Preparing for Active Directory Installation
Applies To: Windows Server 2008, Windows Server 2008 R2
Properly preparing for the installation of Active Directory Domain Services (AD DS) decreases the chances of problems occurring during the installation process and helps you complete the installation quickly.
There are a number of requirements for installing AD DS on a new domain controller in an existing domain. Preparation includes configuring DNS and gathering information that you need for the installation. This section describes general requirements with respect to Domain Name System (DNS) configuration, placement of the domain controller in a site, and connectivity for the Active Directory Domain Services Installation Wizard.
After you have gathered all the information that you need to run the Active Directory Domain Services Installation Wizard and you have performed the tests to verify that all the necessary domain controllers are available, you are ready to install AD DS on your server and create an additional domain controller in your domain.
DNS configuration
The DNS Client service is always present on a server running Windows Server 2008. A DNS server must be present in an Active Directory forest, and the DNS server must store DNS data for the server computer that you are installing. You should configure both the DNS client and the DNS server to ensure that name resolution and related dependencies will function as expected during the installation of AD DS.
For ease of administration, install the DNS Server service when you install AD DS. When you use the Active Directory Domain Services Installation Wizard to install the DNS Server service, DNS zones, zone delegations, root hints or forwarders, and DNS client settings are configured automatically.
Ensure that any required configuration, forwarders, or zones are present and accessible before installation. For more information about DNS configuration in preparation for domain controller installation, see Integrating AD DS into an Existing DNS Infrastructure (https://go.microsoft.com/fwlink/?LinkId=120585).
Site placement
During Active Directory installation, the Active Directory Domain Services Installation Wizard attempts to place the new domain controller in the appropriate site. You can select a source replication partner, the site for the new domain controller, or both when you use the wizard to install AD DS. The appropriate site is determined by the domain controller’s IP address and subnet mask. The wizard uses the IP information to calculate the subnet address of the domain controller. The wizard then checks to see if a subnet object exists in the directory for that subnet address. If the subnet object exists, the wizard uses it to place the new server object in the appropriate site. If the subnet object does not exist, if you do not specify a site, the wizard places the new server object in the same site as the domain controller that is being used as a source to replicate the directory database to the new domain controller. Make sure that the subnet object has been created and that it is associated with the target site before you run the wizard. For information about creating a subnet and associating it with a site, see Create a Subnet Object or Objects and Associate them with a Site.
Domain connectivity
During the installation process, the Active Directory Domain Services Installation Wizard must communicate with other domain controllers to join the new domain controller to the domain. The wizard must communicate with a member of the domain to receive the initial copy of the directory database for the new domain controller. The wizard communicates with the domain controller that holds the domain naming operations master (also known as flexible single master operations or FSMO) role for domain installations only, so that the new domain controller can be added to the domain. The wizard must also contact the relative ID (RID) operations master so that the new domain controller can receive its RID pool, and the wizard must communicate with another domain controller in the domain to populate the SYSVOL shared folder on the new domain controller. All of this communication depends on proper DNS installation and configuration. By using Dcdiag.exe, you can test all of these connections before you start the Active Directory Domain Services Installation Wizard.
Task requirements
During the installation process, the wizard must communicate with other domain controllers to add this new domain controller to the domain and get the appropriate information into the Active Directory database. To maintain security, you must provide credentials that allow administrative access to the directory.
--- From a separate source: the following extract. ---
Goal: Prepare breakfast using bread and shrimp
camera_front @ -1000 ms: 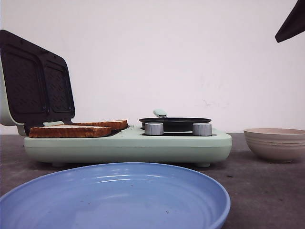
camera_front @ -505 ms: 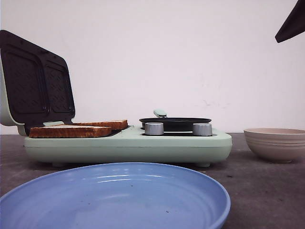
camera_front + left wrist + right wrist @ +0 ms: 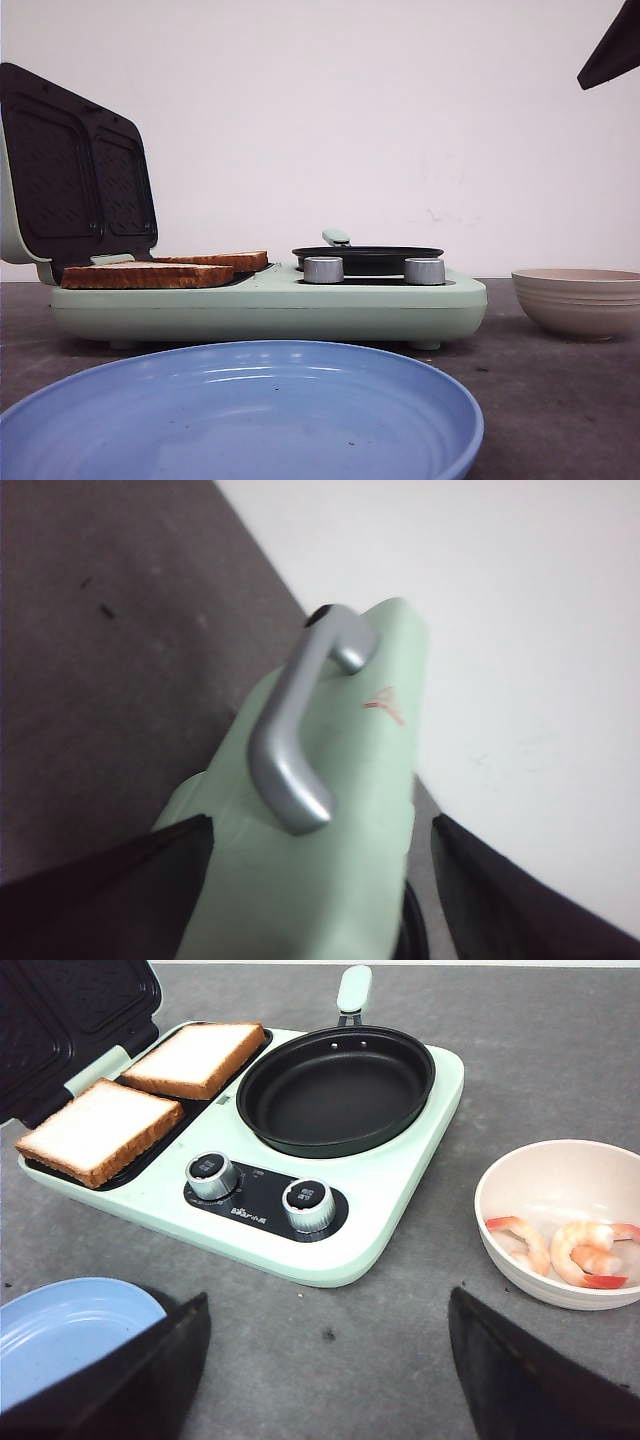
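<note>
Two slices of bread [image 3: 150,273] [image 3: 100,1130] [image 3: 205,1058] lie side by side on the grill plate of the pale green breakfast maker [image 3: 270,305]. Its lid [image 3: 70,170] stands open. The shrimp [image 3: 585,1250] lie in a beige bowl [image 3: 500,1200] to the right of the maker. My left gripper [image 3: 320,880] is open, with its fingers [image 3: 110,890] on either side of the lid's back, below the silver handle [image 3: 295,730]. It does not show in the front view. My right gripper [image 3: 325,1360] is open and empty, high above the table in front of the maker. Only a dark tip of it [image 3: 610,50] shows in the front view.
An empty black frying pan [image 3: 335,1090] sits on the maker's right half, behind two silver knobs [image 3: 212,1175] [image 3: 308,1205]. A blue plate [image 3: 240,410] [image 3: 70,1330] lies empty in front of the maker. The beige bowl [image 3: 578,300] stands on the grey table at the right.
</note>
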`<state>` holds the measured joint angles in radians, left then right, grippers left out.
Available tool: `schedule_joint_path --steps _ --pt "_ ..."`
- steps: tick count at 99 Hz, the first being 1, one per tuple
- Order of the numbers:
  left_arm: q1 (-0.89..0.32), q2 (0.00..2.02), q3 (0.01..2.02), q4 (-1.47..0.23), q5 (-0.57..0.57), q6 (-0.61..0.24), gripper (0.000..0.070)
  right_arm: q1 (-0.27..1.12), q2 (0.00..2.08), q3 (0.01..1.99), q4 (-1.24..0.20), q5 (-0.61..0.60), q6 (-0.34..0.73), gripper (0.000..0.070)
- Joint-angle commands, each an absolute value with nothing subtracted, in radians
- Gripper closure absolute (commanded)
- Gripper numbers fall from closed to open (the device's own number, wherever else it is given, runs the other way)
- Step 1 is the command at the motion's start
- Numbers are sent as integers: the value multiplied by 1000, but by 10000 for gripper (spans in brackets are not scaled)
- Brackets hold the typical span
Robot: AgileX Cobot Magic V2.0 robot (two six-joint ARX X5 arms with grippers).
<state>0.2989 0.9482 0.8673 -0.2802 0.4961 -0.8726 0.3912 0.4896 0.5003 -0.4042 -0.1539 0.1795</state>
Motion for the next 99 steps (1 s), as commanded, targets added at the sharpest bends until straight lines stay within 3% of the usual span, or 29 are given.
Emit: schedule_joint_path --steps 1,99 --pt "300 970 871 -260 498 -849 307 395 495 509 -397 -154 168 249" --pt "233 1217 872 -5 492 -962 307 395 495 509 -397 -154 169 249"
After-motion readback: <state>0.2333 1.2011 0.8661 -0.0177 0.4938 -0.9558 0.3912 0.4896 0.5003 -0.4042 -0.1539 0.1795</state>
Before you begin your installation, the following conditions must exist in your environment:
Your Active Directory forest root domain must already exist.
If you are installing a new domain controller in a child domain, there should be at least two properly functioning domain controllers in the forest root domain.
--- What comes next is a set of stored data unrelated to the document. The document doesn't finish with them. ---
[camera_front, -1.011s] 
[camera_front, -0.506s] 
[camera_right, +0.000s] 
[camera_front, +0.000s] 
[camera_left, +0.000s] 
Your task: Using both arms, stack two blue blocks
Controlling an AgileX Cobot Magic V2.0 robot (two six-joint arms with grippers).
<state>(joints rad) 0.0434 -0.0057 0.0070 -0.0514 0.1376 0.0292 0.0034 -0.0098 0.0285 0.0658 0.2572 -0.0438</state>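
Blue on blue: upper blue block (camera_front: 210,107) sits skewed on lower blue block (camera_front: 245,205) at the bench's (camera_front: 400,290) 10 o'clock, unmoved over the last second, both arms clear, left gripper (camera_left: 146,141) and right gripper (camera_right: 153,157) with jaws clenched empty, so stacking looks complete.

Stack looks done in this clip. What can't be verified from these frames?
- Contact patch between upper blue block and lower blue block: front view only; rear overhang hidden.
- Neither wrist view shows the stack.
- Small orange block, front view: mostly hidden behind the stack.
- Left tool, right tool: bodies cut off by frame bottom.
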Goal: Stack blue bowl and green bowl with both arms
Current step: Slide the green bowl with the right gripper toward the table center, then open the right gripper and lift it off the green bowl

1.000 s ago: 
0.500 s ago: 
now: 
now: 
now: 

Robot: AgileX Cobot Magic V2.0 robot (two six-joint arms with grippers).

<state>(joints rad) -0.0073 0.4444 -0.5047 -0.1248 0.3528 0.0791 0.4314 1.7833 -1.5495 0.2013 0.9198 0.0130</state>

DNS must be functioning properly. In this guide, it is assumed that you are using Active Directory–integrated DNS zones. You must have configured at least one domain controller as a DNS server.
Creating or removing a domain or forest is beyond the scope of this guide.
The following information and tools are necessary to complete this task:
The Active Directory Domain Services Installation Wizard asks for the following specific configuration information before it begins installing AD DS:
A domain administrator’s user name and password
A location to store the directory database and log files
A location to store SYSVOL
The password to use for Directory Services Restore Mode (DSRM)
The fully qualified DNS name of the domain to which the new domain controller will be added
Dcdiag.exe
Network Connections
Active Directory Sites and Services
To complete this task, perform the following procedures:
Warning
If any verification test fails, do not continue until you determine what went wrong and you fix the problems. If one or more of these tests fail, the installation of AD DS is also likely to fail.